**WHAT THE TASK REQUIRES**: Without any pictures, restate the full set of records below exactly.

(Records from a data source)

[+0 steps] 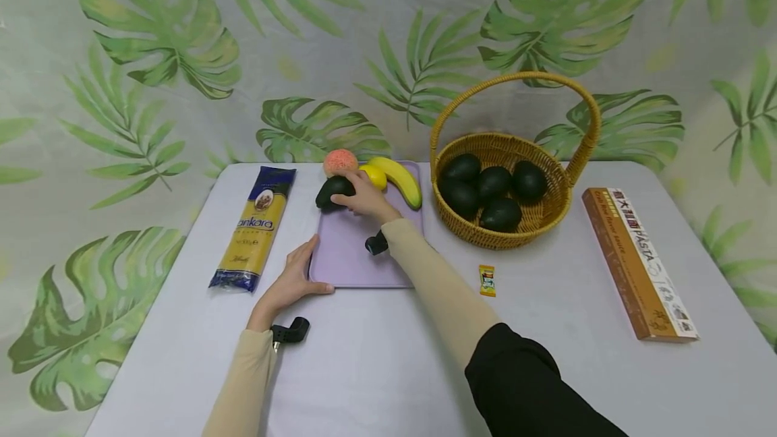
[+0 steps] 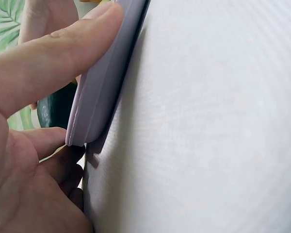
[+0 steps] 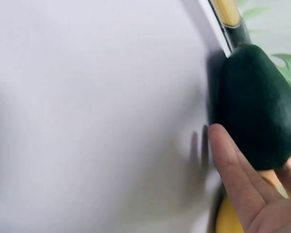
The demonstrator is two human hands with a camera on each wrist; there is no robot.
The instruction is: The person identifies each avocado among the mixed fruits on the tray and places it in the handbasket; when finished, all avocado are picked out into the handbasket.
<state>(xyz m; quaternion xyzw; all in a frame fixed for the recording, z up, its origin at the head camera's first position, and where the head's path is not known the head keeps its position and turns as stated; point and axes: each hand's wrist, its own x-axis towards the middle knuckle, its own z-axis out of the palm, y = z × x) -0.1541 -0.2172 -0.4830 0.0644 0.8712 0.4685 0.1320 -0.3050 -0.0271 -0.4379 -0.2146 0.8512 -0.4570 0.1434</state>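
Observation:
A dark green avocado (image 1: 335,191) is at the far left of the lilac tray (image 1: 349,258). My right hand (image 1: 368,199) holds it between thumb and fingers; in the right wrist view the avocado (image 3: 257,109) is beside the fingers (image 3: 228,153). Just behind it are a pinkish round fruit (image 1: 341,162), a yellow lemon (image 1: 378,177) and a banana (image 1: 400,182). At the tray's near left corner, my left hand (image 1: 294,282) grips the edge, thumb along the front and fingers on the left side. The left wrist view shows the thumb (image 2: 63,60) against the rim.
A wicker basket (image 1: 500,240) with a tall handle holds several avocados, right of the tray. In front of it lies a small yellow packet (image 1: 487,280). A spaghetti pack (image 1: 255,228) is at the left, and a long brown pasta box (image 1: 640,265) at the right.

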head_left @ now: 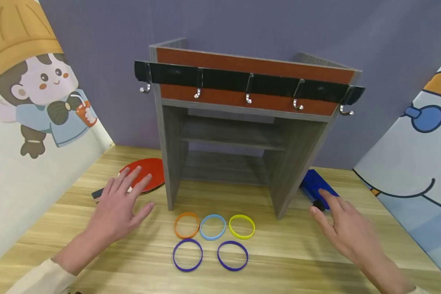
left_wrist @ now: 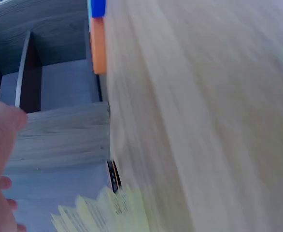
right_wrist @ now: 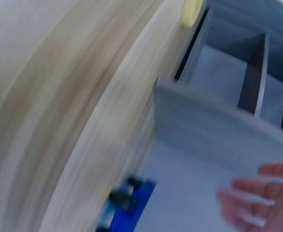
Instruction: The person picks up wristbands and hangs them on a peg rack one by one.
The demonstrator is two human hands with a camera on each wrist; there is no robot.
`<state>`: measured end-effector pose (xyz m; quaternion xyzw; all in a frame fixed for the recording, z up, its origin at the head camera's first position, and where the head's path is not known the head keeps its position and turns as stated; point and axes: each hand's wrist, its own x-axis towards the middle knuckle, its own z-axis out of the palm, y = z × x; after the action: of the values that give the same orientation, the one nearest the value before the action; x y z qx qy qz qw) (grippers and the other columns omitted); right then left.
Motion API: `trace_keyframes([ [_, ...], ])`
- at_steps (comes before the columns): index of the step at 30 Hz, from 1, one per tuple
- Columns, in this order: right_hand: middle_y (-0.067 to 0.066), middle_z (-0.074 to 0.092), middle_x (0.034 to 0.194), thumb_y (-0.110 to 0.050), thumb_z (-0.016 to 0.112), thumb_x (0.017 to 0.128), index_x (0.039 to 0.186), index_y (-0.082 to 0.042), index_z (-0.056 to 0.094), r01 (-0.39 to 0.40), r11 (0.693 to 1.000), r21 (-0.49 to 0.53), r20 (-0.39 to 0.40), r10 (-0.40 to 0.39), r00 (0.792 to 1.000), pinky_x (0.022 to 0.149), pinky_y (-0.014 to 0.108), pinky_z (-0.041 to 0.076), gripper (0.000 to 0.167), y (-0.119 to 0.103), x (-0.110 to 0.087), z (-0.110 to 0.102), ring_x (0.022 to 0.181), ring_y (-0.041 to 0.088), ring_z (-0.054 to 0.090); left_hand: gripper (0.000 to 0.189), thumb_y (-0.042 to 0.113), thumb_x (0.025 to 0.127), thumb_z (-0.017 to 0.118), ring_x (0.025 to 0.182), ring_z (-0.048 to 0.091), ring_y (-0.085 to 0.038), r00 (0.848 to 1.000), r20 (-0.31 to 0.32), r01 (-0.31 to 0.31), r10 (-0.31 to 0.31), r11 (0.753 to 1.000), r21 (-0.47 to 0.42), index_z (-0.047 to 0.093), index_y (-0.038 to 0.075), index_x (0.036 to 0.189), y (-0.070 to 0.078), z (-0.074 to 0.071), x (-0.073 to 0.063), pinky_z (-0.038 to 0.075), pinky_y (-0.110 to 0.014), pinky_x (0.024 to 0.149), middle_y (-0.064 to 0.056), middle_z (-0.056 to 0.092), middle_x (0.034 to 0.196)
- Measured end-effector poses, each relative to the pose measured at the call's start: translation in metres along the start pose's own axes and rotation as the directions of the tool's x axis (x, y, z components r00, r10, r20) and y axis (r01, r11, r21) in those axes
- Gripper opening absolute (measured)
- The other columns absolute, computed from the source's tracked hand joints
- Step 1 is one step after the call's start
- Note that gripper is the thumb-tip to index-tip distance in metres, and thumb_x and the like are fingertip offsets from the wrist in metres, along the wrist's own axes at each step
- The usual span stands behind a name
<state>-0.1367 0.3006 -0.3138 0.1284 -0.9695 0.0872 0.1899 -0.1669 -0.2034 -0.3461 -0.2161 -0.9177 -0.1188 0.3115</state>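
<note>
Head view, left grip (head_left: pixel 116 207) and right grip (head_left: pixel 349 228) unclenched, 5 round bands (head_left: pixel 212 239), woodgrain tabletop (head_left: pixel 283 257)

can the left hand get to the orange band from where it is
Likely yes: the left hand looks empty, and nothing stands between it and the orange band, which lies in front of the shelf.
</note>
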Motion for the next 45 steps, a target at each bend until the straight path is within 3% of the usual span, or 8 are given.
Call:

**WRITTEN ANSWER**:
[+0 steps] 
[+0 steps] 
[+0 steps] 
The demonstrator is two human hands with a camera on each wrist; there is no robot.
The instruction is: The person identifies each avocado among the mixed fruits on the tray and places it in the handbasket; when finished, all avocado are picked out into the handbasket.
<state>(xyz m; quaternion xyzw; all in a frame fixed for the recording, z up, its origin at the head camera's first position, and where the head's path is not known the head keeps its position and turns as stated; point and axes: each hand's wrist, its own x-axis towards the middle knuckle, its own z-axis out of the palm, y = z × x) -0.1541 -0.2172 -0.4830 0.0644 0.8712 0.4685 0.1320 -0.3050 -0.0271 -0.4379 -0.2146 0.8512 -0.4570 0.1434</state>
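Observation:
A dark green avocado (image 1: 335,191) is at the far left of the lilac tray (image 1: 349,258). My right hand (image 1: 368,199) holds it between thumb and fingers; in the right wrist view the avocado (image 3: 257,109) is beside the fingers (image 3: 228,153). Just behind it are a pinkish round fruit (image 1: 341,162), a yellow lemon (image 1: 378,177) and a banana (image 1: 400,182). At the tray's near left corner, my left hand (image 1: 294,282) grips the edge, thumb along the front and fingers on the left side. The left wrist view shows the thumb (image 2: 63,60) against the rim.
A wicker basket (image 1: 500,240) with a tall handle holds several avocados, right of the tray. In front of it lies a small yellow packet (image 1: 487,280). A spaghetti pack (image 1: 255,228) is at the left, and a long brown pasta box (image 1: 640,265) at the right.
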
head_left @ now: 
left_wrist @ now: 
right_wrist @ now: 
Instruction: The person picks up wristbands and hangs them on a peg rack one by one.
The demonstrator is two human hands with a camera on each wrist; there is no robot.
`<state>`: measured end-effector pose (xyz m; quaternion xyzw; all in a frame fixed for the recording, z up, its origin at the head camera's first position, and where the head's path is not known the head keeps its position and turns as stated; point and axes: each hand's wrist, its own x-axis towards the middle knuckle, its own z-axis out of the palm, y = z × x; after the action: of the values that give the same orientation, the one nearest the value before the action; x y z qx qy qz qw) (grippers and the other columns omitted); right then left.
Motion API: `trace_keyframes([ [_, ...], ])`
- at_steps (comes before the columns): index of the step at 30 Hz, from 1, one per tuple
- Columns, in this order: right_hand: middle_y (-0.067 to 0.066), middle_z (-0.074 to 0.092), middle_x (0.034 to 0.194), thumb_y (-0.110 to 0.050), thumb_z (-0.016 to 0.112), thumb_x (0.017 to 0.128), index_x (0.039 to 0.186), index_y (-0.082 to 0.042), index_z (-0.056 to 0.094), r01 (-0.39 to 0.40), r11 (0.693 to 1.000), r21 (-0.49 to 0.53), r20 (-0.39 to 0.40), r10 (-0.40 to 0.39), r00 (0.792 to 1.000), pinky_x (0.022 to 0.149), pinky_y (-0.014 to 0.108), pinky_z (-0.041 to 0.076), gripper (0.000 to 0.167), y (-0.119 to 0.103), x (-0.110 to 0.087), z (-0.110 to 0.102), ring_x (0.022 to 0.181), ring_y (-0.041 to 0.088), ring_z (-0.054 to 0.090); left_hand: gripper (0.000 to 0.189), thumb_y (-0.042 to 0.113), thumb_x (0.025 to 0.127), thumb_z (-0.017 to 0.118), ring_x (0.025 to 0.182), ring_z (-0.048 to 0.091), ring_y (-0.085 to 0.038), r00 (0.848 to 1.000), r20 (-0.31 to 0.32), r01 (-0.31 to 0.31), r10 (-0.31 to 0.31), r11 (0.753 to 1.000), r21 (-0.47 to 0.42), index_z (-0.047 to 0.093), index_y (-0.038 to 0.075), index_x (0.036 to 0.189), y (-0.070 to 0.078), z (-0.074 to 0.071), x (-0.073 to 0.063), pinky_z (-0.038 to 0.075), pinky_y (-0.110 to 0.014), pinky_x (0.024 to 0.149), middle_y (-0.064 to 0.056), middle_z (-0.056 to 0.092), middle_x (0.034 to 0.196)
- Measured end-effector poses, each relative to the pose measured at the call's start: translation in metres along the start pose's own axes and rotation as the directions of the tool's x axis (x, y, z components r00, r10, r20) and y axis (r01, r11, r21) in those axes
- Gripper opening absolute (measured)
- The other columns absolute, computed from the source's tracked hand joints
- Step 1 is one step after the call's start
- Note that gripper is the thumb-tip to index-tip distance in metres, and thumb_x and the like are fingertip offsets from the wrist in metres, along the wrist's own axes at each step
- The usual span stands behind a name
<state>-0.1367 0.3006 -0.3138 0.1284 -0.9695 0.0872 0.1899 -0.1669 -0.2034 -0.3461 -0.2161 -0.9177 -0.1188 0.3115</state>
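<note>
Head view, left grip (head_left: pixel 116 207) and right grip (head_left: pixel 349 228) unclenched, 5 round bands (head_left: pixel 212 239), woodgrain tabletop (head_left: pixel 283 257)

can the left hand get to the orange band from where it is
Likely yes: the left hand looks empty, and nothing stands between it and the orange band, which lies in front of the shelf.
</note>
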Motion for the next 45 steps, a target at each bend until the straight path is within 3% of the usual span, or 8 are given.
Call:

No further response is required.